La réputation de l’avocat au cœur de l’arrêt de la CEDH
Le requérant est un ressortissant croate qui fut président de la Croatie. Un avocat croate qui à l’époque exerçait à Angers porta plainte au pénal au nom de l’un de ses clients contre onze ressortissants croates, dont le requérant, pour deux chefs de tentative de meurtre et un chef de tentative d’extorsion par une organisation criminelle. Le requérant était accusé de complicité. L’une des onze personnes était supposément un parrain bien connu de la mafia qui, selon le client de l’avocat, avait financé la campagne électorale de l’ancien président.
Des articles associant le nom de l’ancien président à la plainte furent publiés sur les sites Internet de deux quotidiens croates, disant qu’il était une sorte de protecteur politique du commanditaire de l’assassinat. Contacté par téléphone par des journalistes, avait confirmé que la plainte avait bien été déposée, mais que la loi française lui interdisait d’entrer dans les détails.
Invoquant l’article 10, le requérant voit dans le jugement qui l’a condamné à des dommages et intérêts pour l’atteinte commise à la réputation de l’avocat, en déclarant lors d’une conférence de presse que ce dernier aurait à se rendre dans un certain hôpital psychiatrique, une violation de sa liberté d’expression. Il soutient en outre que la durée de la procédure civile était incompatible avec l’article 6 § 1.
S’agissant des hauts fonctionnaires de l’État, la Cour a souligné l’importance de leur liberté d’expression en jugeant que, pour protéger leur liberté d’expression dans l’exercice de leurs fonctions et maintenir la séparation des pouvoirs dans l’État, il est acceptable dans une société démocratique aux États d’accorder une immunité fonctionnelle à leurs chefs d’État.
D’autre part, la Cour a également reconnu, quoique dans des circonstances différentes, que, d’une manière générale, les paroles prononcées par des hauts fonctionnaires de l’État, comme le requérant en l’espèce, ont plus de poids.
La Cour a souligné dans un certain nombre d’affaires que les avocats jouent un rôle essentiel dans l’administration de la justice et que le libre exercice de la profession d’avocat est indispensable à la pleine mise en œuvre du droit fondamental à un procès équitable garanti par l’article 6 de la Convention.
Elle est en outre consciente de la fréquence des cas de harcèlement, de menaces et d’agressions à l’encontre des avocats dans de nombreux États membres du Conseil de l’Europe. Toutefois, en l’espèce, les juridictions internes ont établi que la déclaration du requérant n’avait pas constitué une menace d’internement psychiatrique involontaire. La Cour n’a aucune raison de remettre en cause cette appréciation.

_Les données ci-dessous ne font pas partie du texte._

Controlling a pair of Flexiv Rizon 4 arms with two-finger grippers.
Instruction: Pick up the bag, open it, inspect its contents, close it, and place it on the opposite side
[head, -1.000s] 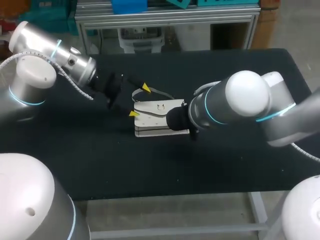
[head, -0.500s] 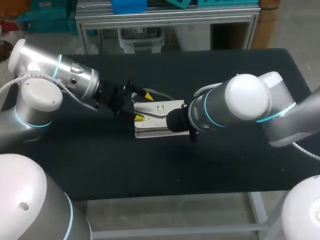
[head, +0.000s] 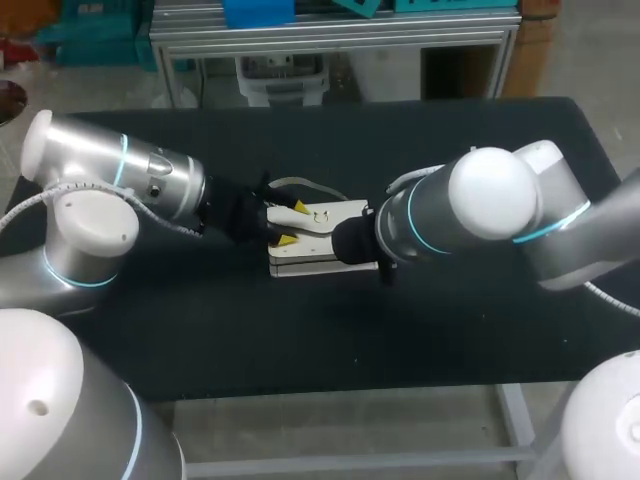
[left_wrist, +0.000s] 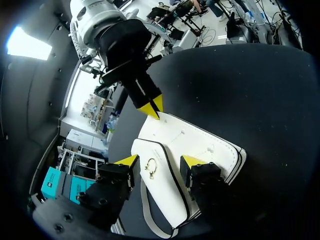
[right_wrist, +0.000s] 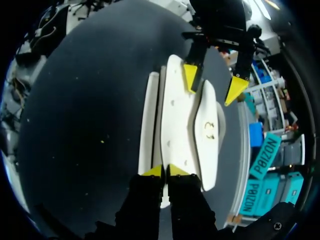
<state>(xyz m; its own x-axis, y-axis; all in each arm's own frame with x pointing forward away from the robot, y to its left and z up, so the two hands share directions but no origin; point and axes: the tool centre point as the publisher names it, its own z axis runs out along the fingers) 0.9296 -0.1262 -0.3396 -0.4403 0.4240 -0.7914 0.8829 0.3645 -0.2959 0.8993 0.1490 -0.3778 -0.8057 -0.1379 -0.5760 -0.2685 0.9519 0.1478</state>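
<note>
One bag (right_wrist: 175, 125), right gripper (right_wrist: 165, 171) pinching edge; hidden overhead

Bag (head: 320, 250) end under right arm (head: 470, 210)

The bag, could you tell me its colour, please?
The bag is white with dark edging, clearest in the left wrist view.

The white bag (head: 318, 238) with dark piping is lying flat and closed near the middle of the black table (head: 450, 340). Its gold ring clasp (head: 321, 214) is facing up, and its grey strap (head: 300, 184) is looping out toward eleven o'clock.
</note>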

Néanmoins, elle considère que les hauts fonctionnaires de l’État qui attaquent la réputation des avocats et les tournent en dérision en vue de les isoler et de porter atteinte à leur crédibilité – comme l’a fait le requérant en l’espèce – sont souvent aussi efficaces qu’une menace pour empêcher avocats d’exercer leurs fonctions professionnelles. De telles déclarations pourraient avoir de graves conséquences sur les droits de l’accusé et le droit d’accès à un tribunal, qui sont des éléments essentiels du droit à un procès équitable. Enfin, la Cour est consciente du fait qu’au moment où le requérant a fait la déclaration litigieuse, l’avocat était lié par le secret de l’instruction pénale en France. Cela l’a empêché de répondre (en faisant valoir, par exemple, que les accusations portées dans la plainte pénale n’étaient pas absurdes comme le suggérait la déclaration du requérant) et l’a placé dans une position encore plus désavantageuse vis-à-vis du requérant, une personnalité publique puissante qui, en raison de son rôle de président de l’État, a bénéficié d’une grande attention médiatique.
La Cour conclut que l’ingérence dans la liberté d’expression du requérant était « nécessaire dans une société démocratique » pour la protection de la réputation de l’avocat et pour éviter un effet dissuasif sur les fonctions professionnelles exercées par les avocats. Partant, il n’y a pas eu violation de l’article 10 de la Convention en l’espèce.